Art on stage
Art and drama students joined forces this summer to create "The Telling Circle," a production of the Rutherford County Arts Council.
The council offered two summer camps at the Rutherford Learning Center for students K-12 throughout the past two weeks. A drama camp was held from 10 a.m. until 12 p.m. and a "Visual Arts for the Theater" camp was held from 1-3 p.m. Both were held Monday through Thursday and the campers all worked to put together the best show possible.
"It's especially pleasing to have two different groups creating two parts of a whole," said Matthew McEnnerney, executive director of the council.
According to McEnnerney, the play is based on the beginnings of drama when families and tribes would assemble and tell stories. The three African folk tales that are depicted in the play are "The Girl Who Loved Danger," "How the Zebra Got it's Stripes," and "The Tale of Hamdaana."

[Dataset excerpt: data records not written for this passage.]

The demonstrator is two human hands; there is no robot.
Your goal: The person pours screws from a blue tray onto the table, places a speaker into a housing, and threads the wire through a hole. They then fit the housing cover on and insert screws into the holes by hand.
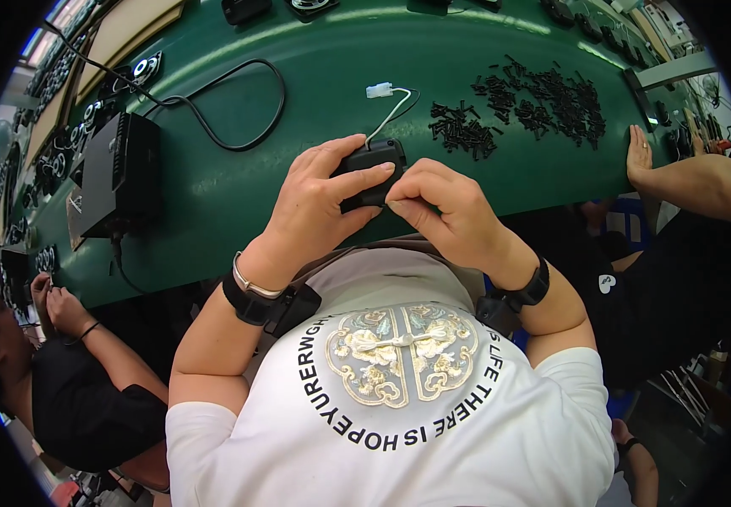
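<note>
Left hand (313, 188) holds one black casing (380, 153), right hand (454, 203) alongside, one connector (379, 90) beyond.

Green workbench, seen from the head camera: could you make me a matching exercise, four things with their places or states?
1. Black screws
2. White connector
3. Black box
4. Left hand

A. Gripping a small black housing
B. On the left side of the green workbench
C. In loose piles
D. At the end of thin wires

Pairs: 1-C, 2-D, 3-B, 4-A

Pale glare across green tabletop (323, 76)
</note>
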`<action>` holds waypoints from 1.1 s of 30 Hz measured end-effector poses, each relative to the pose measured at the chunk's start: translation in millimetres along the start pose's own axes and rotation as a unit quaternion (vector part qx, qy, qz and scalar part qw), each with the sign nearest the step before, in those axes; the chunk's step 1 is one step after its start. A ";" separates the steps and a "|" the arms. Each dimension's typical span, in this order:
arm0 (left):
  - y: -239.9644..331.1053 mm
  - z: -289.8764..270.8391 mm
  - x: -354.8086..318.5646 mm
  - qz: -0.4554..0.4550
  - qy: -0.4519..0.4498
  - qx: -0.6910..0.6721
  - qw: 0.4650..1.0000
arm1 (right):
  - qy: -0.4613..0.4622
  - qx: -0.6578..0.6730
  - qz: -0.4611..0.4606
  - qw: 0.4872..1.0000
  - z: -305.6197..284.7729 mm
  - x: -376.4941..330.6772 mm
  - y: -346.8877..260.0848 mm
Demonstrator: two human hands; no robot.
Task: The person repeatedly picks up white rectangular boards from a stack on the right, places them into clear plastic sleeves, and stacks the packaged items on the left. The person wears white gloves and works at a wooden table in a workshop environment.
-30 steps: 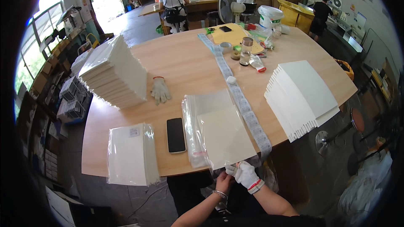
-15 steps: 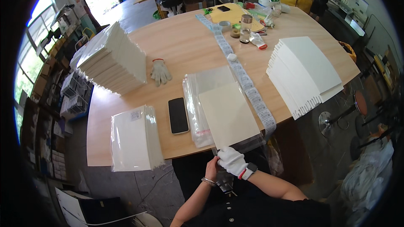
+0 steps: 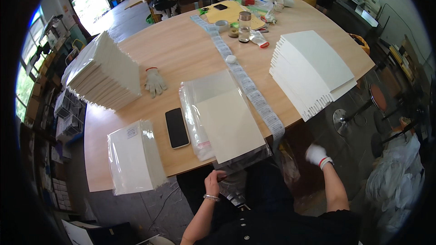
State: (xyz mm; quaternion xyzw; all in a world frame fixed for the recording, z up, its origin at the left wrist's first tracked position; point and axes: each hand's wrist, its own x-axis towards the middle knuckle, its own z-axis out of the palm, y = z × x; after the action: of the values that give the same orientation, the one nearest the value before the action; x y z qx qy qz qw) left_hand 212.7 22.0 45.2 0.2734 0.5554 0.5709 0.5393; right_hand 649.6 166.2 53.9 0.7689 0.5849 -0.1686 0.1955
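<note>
Seemingly between sleeving steps, with cream board (image 3: 232,127) on or in clear sleeves (image 3: 193,124) at the near edge of the counter (image 3: 181,54), left hand (image 3: 212,183) half-curled, right hand (image 3: 316,155) blurred — cannot tell if grasping. Calls for steadying the board.

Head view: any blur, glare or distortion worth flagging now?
Head view: gloved right hand blurred; head view: doorway washed out, glare on the plastic-wrapped stack at lower left; head view: table looks bowed along its far side, picture corners black.
</note>
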 end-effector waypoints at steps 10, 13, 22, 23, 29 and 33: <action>44.0 2.1 19.9 0.473 0.018 0.600 0.645 | 0.046 0.460 -0.413 0.785 -50.4 -76.0 -158.1; 50.5 -5.0 23.1 0.496 -0.082 0.592 0.630 | 0.199 0.212 -0.619 0.729 -58.6 -58.0 -155.4; 45.6 -7.1 17.0 0.423 -0.069 0.538 0.726 | 0.118 0.262 -0.615 0.735 -55.0 -52.3 -143.1; 42.0 -5.4 17.7 0.401 -0.047 0.528 0.747 | 0.129 0.245 -0.582 0.765 -55.7 -56.1 -147.1; 4.7 1.5 21.4 0.063 0.121 0.186 0.973 | 0.208 0.285 -0.363 0.863 -30.9 -76.4 -178.2; -5.6 15.4 18.8 -0.080 0.111 -0.104 0.985 | 0.194 0.460 -0.218 0.839 -1.7 -76.8 -189.0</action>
State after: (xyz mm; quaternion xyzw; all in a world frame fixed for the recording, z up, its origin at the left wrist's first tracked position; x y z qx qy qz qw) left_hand 223.4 43.4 38.2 0.1052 0.5694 0.6078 0.5433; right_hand 447.3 148.2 73.3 0.6403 0.6183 -0.3035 -0.3401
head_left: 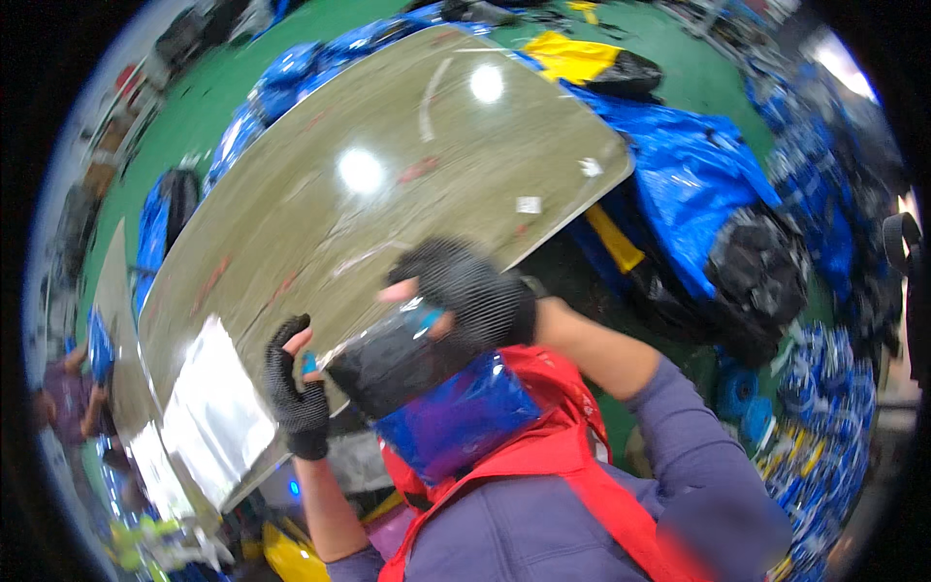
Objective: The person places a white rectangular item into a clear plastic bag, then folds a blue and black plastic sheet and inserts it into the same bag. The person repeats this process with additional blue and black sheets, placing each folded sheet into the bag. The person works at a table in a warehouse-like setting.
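Note:
A flat package (456, 412), black above and blue below, in glossy clear plastic, hangs in front of my chest. My right hand (470, 296), in a black fingerless glove, grips its top edge, though motion smears the fingers. My left hand (299, 393) wears a matching glove and is beside the package's left corner. Its thumb and forefinger are apart, and I see nothing held between them. Small light-blue patches show at the thumbs of both hands; what they are I cannot make out. Just beyond my hands spreads a worn olive-coloured table (291, 233).
White sheets or bags (218, 388) lie on the table's left end. Blue plastic bags (679, 184) and a black bag (756, 257) sit on the right. A yellow and black bag (582, 60) lies beyond. Blue-white bundles (815, 417) are piled lower right. Another person (73, 393) is far left.

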Available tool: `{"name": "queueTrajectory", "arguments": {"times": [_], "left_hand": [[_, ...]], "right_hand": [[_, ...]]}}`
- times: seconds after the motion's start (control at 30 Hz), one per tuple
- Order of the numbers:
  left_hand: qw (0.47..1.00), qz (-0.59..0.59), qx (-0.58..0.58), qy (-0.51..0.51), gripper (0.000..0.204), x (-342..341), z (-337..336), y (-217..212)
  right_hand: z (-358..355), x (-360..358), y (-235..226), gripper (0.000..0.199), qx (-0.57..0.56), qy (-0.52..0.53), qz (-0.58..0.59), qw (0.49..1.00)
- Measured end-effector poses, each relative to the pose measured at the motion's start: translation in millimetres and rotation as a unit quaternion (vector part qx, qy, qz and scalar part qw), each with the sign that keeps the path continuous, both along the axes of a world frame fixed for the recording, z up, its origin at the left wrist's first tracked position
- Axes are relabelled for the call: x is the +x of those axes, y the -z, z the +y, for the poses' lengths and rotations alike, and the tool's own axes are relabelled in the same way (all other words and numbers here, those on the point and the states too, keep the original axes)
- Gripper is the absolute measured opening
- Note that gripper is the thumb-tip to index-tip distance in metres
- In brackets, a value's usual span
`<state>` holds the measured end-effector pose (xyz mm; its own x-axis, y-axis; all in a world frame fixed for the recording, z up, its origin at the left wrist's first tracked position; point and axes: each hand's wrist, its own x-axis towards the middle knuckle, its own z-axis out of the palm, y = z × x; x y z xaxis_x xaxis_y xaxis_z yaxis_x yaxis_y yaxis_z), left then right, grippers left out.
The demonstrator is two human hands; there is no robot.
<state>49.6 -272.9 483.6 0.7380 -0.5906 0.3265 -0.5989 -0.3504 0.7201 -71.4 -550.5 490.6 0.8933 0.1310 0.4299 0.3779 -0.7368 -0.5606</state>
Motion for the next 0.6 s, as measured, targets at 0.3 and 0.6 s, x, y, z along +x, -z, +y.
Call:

"We wanted to do a play that used masks and the kids could do the sets. We decided to do it because it gave a lot of opportunity for art," said Diane McEnnerney, who wrote the music and adapted the stories.
While the drama campers were auditioning for parts and learning their lines, the visual arts students were painting sets and making masks for the characters.
The visual arts camp was taught by Roscoe Conn, an art teacher at East Rutherford Middle School.
"I have been working them to the bone. This is all kid driven. I'm doing as little as possible. But they are finding out that this may be a hard job to do, but it's fun," Conn said. "I wanted it to be the kids' project. They are going to make mistakes. But they learn from those mistakes."
Elementary age campers worked on their own art projects, like making paper mache masks and drawing their dreams inside of a jar, while the middle and high school age campers worked on painting the sets to be used on stage.
"We are pushing the envelope by having two camps going on but I'm thrilled at the amount they can do. The good part about this is getting them behind the scenes and letting them see what goes on," Conn said. "The joy of working with the older ones is that I can show them there's a job out there to be had if they don't mind burning the candle at both ends and being creative."
Matthew McEnnerney said he is pleased with the work that both of the camps have put in during these two weeks.
"The kids have been very well-behaved and disciplined. They have produced a lot of creative bits of artwork," McEnnerney said. "These camps are excellent in terms of social skills and being able to function as a team."
Campers will see their work come together tonight during the show's performance. It will begin at 7 p.m. in the Maple Street Theatre at the Rutherford Learning Center and admission is free. The project is made possible, in part, by support from the Grassroots Arts Program of the North Carolina Arts Council.